Assuming you meet the minimum balance, former employees typically have the option to leave your money right where it is. Your money in that old 401(k) will continue to be invested with the company’s current firm. Thing is, if there’s a minimum balance that you haven’t met, the firm might automatically cash you out, “meaning you’ll get hit with a 10 percent penalty and a tax bill you weren’t expecting,” Weliver says.

Even if you meet the requirements, you might be able to do more with your money elsewhere. “There are significant advantages to doing a rollover, least of all that you won’t have money floating out there at various banks that you might forget about down the road.”


If you don’t already have one, start a file with all your 401(k) paperwork, including statements you get in the mail or information you received after leaving a company. Log on to each account and note the balance of each. Before moving forward, you need to reacquaint yourself with your current situation.

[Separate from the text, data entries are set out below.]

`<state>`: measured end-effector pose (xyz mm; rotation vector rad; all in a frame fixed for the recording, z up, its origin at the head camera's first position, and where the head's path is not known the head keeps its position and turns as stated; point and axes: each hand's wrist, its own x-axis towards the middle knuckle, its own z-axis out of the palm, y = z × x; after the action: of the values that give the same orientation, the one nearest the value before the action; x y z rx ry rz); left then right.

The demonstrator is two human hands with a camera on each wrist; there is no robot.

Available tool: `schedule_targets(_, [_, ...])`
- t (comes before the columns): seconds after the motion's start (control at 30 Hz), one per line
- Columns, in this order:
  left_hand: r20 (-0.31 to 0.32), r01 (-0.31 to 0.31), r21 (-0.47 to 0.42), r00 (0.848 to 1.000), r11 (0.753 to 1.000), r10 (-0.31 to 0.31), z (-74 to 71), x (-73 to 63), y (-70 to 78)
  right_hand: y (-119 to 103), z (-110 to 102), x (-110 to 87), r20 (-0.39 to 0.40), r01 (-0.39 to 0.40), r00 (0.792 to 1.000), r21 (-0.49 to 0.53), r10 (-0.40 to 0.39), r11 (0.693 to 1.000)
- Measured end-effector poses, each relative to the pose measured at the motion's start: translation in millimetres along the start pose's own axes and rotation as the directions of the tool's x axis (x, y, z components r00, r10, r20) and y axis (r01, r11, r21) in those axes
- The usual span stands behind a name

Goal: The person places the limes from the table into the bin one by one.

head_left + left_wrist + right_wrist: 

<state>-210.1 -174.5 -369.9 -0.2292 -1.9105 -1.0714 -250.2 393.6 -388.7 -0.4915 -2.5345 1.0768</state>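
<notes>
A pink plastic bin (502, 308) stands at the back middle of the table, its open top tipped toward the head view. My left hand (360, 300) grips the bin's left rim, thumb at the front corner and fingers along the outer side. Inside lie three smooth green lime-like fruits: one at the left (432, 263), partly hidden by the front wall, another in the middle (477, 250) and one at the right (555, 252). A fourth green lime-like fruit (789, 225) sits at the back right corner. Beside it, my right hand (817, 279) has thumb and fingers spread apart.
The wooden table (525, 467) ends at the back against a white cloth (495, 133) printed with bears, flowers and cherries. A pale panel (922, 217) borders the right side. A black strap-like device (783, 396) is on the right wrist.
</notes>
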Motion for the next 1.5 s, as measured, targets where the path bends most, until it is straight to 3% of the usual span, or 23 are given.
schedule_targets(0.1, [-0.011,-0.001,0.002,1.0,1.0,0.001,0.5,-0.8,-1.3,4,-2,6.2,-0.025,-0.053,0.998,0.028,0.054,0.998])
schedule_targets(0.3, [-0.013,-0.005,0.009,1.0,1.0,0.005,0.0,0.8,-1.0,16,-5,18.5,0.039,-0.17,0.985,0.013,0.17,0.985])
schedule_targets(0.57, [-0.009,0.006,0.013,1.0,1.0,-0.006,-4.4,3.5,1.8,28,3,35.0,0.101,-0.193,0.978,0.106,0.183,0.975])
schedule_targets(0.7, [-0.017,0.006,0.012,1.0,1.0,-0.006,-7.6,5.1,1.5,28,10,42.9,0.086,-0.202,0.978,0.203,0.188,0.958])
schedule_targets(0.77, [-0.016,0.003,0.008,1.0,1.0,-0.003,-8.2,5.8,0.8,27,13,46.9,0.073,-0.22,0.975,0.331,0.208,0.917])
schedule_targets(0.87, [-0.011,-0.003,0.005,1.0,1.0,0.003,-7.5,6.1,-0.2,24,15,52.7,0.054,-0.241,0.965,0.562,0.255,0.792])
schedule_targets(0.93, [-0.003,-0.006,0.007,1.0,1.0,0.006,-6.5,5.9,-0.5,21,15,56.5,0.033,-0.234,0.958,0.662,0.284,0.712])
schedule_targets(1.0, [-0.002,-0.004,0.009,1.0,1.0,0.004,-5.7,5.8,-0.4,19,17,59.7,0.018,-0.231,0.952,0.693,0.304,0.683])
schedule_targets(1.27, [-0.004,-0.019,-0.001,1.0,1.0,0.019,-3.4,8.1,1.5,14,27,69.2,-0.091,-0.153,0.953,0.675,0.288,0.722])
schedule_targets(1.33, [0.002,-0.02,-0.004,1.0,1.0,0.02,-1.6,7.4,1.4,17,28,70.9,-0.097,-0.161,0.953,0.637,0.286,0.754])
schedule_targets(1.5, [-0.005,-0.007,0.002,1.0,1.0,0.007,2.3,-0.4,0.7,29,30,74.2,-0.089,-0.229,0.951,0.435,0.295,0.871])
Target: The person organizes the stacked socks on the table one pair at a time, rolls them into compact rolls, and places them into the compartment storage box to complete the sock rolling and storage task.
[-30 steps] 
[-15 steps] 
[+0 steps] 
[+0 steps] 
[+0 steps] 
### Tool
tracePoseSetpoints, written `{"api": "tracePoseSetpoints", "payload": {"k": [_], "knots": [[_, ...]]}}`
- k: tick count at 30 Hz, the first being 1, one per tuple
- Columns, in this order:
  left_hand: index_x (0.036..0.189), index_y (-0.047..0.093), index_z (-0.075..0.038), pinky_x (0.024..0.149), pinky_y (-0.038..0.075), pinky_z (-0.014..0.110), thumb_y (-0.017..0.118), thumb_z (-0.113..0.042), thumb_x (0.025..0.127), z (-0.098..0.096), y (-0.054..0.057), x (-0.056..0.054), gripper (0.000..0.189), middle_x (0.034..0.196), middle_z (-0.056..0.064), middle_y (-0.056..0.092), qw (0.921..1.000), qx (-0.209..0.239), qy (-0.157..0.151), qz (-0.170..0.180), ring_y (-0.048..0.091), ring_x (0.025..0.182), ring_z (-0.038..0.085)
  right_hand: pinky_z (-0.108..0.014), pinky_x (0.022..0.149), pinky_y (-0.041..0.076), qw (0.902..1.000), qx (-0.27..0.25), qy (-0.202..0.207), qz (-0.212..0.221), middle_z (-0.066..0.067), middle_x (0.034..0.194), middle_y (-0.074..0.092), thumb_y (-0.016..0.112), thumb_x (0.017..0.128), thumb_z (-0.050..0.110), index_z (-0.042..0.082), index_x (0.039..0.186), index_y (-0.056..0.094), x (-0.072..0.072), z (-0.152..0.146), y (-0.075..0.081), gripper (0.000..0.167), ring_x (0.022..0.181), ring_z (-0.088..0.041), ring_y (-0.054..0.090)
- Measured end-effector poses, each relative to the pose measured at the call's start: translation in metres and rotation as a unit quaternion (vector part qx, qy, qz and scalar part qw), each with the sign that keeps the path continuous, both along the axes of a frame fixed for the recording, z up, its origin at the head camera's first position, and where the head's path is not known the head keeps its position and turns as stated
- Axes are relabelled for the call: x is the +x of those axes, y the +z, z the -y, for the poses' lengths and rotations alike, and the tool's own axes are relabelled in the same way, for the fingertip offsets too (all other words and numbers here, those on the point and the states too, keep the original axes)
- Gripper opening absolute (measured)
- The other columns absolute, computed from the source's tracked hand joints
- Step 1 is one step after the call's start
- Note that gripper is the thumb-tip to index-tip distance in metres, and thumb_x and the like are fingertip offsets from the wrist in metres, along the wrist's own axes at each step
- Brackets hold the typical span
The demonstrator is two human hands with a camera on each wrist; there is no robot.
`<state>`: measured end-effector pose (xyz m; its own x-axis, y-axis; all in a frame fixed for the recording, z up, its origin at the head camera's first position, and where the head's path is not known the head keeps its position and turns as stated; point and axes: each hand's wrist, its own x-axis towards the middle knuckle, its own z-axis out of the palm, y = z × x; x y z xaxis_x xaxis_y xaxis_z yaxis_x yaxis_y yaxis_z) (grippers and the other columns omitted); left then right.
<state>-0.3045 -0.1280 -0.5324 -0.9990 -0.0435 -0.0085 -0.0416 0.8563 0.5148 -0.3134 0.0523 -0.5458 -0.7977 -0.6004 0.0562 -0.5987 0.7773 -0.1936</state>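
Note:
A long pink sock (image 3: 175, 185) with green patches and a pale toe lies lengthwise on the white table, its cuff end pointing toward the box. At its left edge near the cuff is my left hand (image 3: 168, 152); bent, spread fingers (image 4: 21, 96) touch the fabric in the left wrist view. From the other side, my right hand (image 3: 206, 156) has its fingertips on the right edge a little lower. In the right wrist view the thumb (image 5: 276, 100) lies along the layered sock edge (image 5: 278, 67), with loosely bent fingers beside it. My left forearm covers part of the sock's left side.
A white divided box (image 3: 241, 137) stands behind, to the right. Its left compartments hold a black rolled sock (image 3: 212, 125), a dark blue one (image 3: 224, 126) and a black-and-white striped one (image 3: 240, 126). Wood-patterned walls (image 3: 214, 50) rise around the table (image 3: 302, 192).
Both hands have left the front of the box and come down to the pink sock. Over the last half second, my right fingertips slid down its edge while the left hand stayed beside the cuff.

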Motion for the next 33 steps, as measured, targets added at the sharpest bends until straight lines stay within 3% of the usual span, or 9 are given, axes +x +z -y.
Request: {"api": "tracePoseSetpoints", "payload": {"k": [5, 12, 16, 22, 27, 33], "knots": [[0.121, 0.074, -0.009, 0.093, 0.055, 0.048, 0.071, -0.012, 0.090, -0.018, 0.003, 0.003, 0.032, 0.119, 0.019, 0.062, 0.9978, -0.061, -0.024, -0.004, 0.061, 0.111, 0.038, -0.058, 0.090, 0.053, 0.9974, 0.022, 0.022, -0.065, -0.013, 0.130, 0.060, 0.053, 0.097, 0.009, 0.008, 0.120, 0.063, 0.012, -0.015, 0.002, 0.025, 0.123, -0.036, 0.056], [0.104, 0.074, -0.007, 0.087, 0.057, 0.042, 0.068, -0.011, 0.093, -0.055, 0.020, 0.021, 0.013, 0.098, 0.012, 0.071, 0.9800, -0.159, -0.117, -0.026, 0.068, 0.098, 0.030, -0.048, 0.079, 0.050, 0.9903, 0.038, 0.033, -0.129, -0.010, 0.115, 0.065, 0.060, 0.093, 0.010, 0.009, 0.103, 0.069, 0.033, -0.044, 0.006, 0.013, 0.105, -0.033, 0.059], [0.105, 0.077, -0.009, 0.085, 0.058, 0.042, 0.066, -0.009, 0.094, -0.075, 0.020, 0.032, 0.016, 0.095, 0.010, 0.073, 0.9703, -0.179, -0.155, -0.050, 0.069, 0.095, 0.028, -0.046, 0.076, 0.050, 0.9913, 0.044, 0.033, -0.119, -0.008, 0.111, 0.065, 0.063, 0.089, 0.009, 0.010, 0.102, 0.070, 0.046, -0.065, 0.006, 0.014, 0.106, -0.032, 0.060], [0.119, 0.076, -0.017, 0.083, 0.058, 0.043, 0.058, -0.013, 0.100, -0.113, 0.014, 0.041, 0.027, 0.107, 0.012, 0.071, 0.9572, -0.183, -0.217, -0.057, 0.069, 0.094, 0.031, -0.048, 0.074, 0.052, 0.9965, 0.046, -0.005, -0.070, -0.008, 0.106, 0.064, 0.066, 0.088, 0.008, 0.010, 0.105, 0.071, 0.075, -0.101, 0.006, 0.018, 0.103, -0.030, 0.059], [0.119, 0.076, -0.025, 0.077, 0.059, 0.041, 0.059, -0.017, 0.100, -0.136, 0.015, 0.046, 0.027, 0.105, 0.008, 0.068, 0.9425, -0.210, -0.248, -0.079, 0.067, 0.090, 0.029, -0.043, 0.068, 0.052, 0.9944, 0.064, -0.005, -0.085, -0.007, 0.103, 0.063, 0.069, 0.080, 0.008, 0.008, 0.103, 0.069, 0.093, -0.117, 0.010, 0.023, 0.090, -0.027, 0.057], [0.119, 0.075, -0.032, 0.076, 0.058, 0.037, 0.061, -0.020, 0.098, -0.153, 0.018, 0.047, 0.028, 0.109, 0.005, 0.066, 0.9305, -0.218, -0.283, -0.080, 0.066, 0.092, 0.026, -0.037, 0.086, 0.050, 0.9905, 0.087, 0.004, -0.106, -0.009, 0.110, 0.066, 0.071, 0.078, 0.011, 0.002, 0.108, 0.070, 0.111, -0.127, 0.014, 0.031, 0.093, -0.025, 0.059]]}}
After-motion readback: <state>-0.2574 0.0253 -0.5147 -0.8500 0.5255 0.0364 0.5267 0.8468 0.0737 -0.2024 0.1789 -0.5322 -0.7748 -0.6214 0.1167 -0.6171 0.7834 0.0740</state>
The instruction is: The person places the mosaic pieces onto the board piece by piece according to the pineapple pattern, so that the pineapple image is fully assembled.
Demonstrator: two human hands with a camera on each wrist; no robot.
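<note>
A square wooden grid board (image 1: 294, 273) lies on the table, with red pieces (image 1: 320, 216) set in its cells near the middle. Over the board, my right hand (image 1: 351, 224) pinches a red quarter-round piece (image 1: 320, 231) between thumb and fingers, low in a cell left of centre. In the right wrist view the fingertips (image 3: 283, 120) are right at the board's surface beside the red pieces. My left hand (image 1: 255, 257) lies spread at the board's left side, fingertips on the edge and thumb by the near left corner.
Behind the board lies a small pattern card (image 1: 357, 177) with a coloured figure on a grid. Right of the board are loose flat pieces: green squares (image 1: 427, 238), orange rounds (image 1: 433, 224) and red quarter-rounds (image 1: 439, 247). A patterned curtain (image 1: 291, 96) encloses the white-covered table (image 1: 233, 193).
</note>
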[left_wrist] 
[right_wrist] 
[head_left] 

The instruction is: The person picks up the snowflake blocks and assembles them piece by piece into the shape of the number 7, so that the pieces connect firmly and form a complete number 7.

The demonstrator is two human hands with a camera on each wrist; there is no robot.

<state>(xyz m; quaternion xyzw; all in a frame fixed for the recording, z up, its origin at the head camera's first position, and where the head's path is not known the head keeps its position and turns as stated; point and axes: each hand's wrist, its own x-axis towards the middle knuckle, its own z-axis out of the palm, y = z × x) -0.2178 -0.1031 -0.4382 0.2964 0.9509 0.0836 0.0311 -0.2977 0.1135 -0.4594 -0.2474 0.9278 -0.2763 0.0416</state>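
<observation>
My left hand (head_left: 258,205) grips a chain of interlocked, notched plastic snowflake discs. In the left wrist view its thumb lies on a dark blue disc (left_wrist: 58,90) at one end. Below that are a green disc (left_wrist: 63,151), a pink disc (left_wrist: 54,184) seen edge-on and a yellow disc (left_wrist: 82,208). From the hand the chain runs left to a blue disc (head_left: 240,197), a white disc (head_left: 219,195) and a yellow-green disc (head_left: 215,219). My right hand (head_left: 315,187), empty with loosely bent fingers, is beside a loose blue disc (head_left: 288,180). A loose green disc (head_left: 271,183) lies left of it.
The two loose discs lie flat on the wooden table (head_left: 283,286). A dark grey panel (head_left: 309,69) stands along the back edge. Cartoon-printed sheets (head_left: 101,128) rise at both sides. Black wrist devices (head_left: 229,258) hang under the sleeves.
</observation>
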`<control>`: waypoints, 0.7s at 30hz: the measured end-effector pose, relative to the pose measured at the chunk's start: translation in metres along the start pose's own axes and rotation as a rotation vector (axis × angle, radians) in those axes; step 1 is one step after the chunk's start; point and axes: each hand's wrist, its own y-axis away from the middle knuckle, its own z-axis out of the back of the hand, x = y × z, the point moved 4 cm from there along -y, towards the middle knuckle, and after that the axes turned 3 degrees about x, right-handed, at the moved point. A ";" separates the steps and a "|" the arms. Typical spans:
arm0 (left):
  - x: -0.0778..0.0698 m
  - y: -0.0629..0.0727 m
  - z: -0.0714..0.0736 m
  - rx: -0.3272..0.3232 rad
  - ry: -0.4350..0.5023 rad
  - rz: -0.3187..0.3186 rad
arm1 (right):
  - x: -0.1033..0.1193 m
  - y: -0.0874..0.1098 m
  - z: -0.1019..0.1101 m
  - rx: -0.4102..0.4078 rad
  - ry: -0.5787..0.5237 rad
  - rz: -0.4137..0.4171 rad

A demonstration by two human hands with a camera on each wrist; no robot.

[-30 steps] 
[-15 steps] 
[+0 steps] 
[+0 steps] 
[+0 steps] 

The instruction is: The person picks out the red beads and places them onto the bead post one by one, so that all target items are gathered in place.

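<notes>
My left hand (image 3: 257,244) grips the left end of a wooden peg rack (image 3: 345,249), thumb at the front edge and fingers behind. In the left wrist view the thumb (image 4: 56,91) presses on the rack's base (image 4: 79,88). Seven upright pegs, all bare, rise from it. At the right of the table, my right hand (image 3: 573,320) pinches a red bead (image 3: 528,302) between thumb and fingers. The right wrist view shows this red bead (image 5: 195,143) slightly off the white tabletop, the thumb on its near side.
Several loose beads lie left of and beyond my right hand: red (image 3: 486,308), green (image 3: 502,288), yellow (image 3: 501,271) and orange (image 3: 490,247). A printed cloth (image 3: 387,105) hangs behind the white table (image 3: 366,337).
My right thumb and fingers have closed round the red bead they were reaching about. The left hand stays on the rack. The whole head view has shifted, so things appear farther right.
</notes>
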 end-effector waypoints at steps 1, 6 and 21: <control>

Now, before going any further, take a breath. Prepare to be frustrated. (A staff writer at MoneyUnder30.com recently went through this herself, and even she found the process of rolling over a 401(k) to be “exceptionally tedious.”)


At this point, you can go a few possible routes. First, you can roll your old 401(k) into a new 401(k) that you've opened with your current employer. Or, you can roll your old 401(k) into an IRA (Individual Retirement Arrangement). Technically, you could also cash out your 401(k) and walk away with the money, but it’s not usually advisable; you’ll have to pay taxes on the amount and you’ll get hit with an early-withdrawal penalty.

Setting up a new 401(k)? Your new provider can help you move money from an old account (or a few of them).


“This is the hardest part,” Weliver says. “Most people ignore their 401(k)s because it’s intimidating to choose where to put that money.”

He recommends big mutual fund companies, such as Fidelity, Charles Schwab, or Vanguard (but of course, these aren't your only options and may not be the best fit for you). “Vanguard is perennially popular,” he says. “They really set the stage for low-cost investing.” So-called robo-advisors, such as Betterment, are also great options for hands-off investors.


It might seem medieval, but here’s the thing: You need to pick up the phone and speak to a representative to complete a rollover. They can advise you on the process, and they’ll be happy to answer your questions. Inquire about a minimum balance, fees, or any other fine-print details of the account. “When you’re calling about transferring money to a particular company, the person you get on the phone is going to be your best friend,” Weliver says, “and you should take advantage of that fact.”

Here’s what will likely happen: Say you’re opening an IRA with Vanguard. The person you speak with at Vanguard will actually call the firm that holds your existing 401(k)—say that’s Fidelity. The Vanguard rep will conference in a Fidelity rep, and they’ll hammer out the details. “They take care of it all, while you’re on the line, in about 10 minutes,” Weliver says.

In most cases, though, the company that held your 401(k) will mail you a live check that you’ll then forward on to the folks who will take care of your IRA. Don’t worry; they’ll walk you through all the details.


How’s this: According to Weliver and the folks at Money Under 30, your 401(k) can make you a millionaire. Time to get those finances in order, stat.